Looking at the way Digium packages sound files, the .asterisk-*sounds*
files are included.  Any README / CHANGES should be put into the docs
directory IMHO.

> Then when it gets to modules etc I get extra unsure what should be done. Is it
> worth spitting these apart?

Personally, I split things out into a lot of packages for many
reasons.  Save disk space, less to download, less to patch, less to
break (unless you don't get dependencies right...), and less loaded at
run time (if you have autoload = yes).  Disk space might seem silly,
but if you add for example ODBC support, then you need to make sure
that all of the libraries are installed and updated for ODBC as well
as the module file for Asterisk.

An ODBC sub-package would contain all of the odbc modules (res_odbc,
res_config_odbc, cdr_odbc, cel_odbc, etc), LDAP is another one that
would be the done the same.


> i.e. I have the dahi kernel modules and dahdi-tools
> in other packages as their source is separate. Should the dahdi dependent
> asterisk config and modules be split out?
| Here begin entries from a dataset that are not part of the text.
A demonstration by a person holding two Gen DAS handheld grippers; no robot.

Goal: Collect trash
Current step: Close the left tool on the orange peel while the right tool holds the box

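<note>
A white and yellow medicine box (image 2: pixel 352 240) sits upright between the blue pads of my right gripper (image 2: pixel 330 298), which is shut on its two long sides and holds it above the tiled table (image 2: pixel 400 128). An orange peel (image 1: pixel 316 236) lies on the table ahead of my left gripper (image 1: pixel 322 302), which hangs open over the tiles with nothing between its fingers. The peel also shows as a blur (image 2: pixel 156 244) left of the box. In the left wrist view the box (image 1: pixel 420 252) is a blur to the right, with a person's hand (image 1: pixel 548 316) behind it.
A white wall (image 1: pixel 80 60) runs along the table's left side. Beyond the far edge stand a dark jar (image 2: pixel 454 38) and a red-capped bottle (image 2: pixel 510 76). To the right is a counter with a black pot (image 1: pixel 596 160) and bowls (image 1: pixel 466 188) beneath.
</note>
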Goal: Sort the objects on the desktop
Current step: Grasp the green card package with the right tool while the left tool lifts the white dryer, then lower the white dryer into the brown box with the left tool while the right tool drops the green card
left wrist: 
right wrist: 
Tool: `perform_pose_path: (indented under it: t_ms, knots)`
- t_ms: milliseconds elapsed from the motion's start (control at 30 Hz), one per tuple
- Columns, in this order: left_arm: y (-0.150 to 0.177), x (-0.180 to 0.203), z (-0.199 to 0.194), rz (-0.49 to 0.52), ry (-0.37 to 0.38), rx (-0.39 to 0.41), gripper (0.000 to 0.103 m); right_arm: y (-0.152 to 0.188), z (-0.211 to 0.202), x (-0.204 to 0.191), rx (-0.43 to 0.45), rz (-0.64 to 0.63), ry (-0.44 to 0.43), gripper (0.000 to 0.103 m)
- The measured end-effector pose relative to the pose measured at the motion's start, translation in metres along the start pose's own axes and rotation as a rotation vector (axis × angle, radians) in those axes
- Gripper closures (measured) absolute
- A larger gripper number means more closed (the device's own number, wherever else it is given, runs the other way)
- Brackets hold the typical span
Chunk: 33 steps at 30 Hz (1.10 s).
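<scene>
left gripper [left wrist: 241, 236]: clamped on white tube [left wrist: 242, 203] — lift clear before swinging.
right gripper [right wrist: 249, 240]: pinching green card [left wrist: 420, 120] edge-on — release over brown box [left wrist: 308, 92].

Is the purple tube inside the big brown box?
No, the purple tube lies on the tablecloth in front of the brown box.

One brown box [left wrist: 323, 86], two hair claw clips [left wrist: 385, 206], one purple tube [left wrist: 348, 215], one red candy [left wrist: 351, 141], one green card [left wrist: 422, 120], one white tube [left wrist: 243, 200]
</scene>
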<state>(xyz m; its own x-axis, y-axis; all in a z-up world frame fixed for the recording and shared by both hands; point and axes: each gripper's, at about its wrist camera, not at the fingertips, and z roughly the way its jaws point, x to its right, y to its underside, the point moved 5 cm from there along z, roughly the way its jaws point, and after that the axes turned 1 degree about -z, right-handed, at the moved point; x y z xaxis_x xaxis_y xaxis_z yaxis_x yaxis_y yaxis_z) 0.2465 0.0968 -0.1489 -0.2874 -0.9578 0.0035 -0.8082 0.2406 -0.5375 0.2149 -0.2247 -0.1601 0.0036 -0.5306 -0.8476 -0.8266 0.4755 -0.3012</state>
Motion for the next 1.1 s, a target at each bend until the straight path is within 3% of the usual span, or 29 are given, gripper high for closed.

Then there's all the other ones and
> where it starts/ends becomes especially unclear to me.

The configurations for the modules should be kept with the package
that contains the module.  No sense in having a configuration file for
chan_mgcp if you are never going to use it.  I also would encourage
you to put the sample configurations it the Documentation section for
the package.  Having them installed into /etc/asterisk (or where ever)
has proven to be a little dangerous to me.  The only exception that I
make to that would be asterisk.conf, as it is pretty safe if it gets
replaced on accident (but you don't want an extensions.conf file to
change on an update by mistake!)


> Sorry for that getting a little ramblingish. It's a fairly complicated system.
> Anyway - what would you all consider to be your ideal setup for splitting and
> dependencies?

One source that I have used is the SPEC files for RPM builds that are
maintained by Digium.  I see that your distribution doesn't use RPM,
but with a little reading you can see how others are splitting the
packages and dealing with dependencies.  The SPEC files are directly
published, but available from the source RPMS found here:

http://packages.asterisk.org/centos/5/current/SRPMS/

You can google extracting rpms so you don't have to have a system
capable of installing the SRPM to get the .spec file out.  They should
give you some idea of how modules have been split out.  Hope that gets
you in the right direction.  Good luck!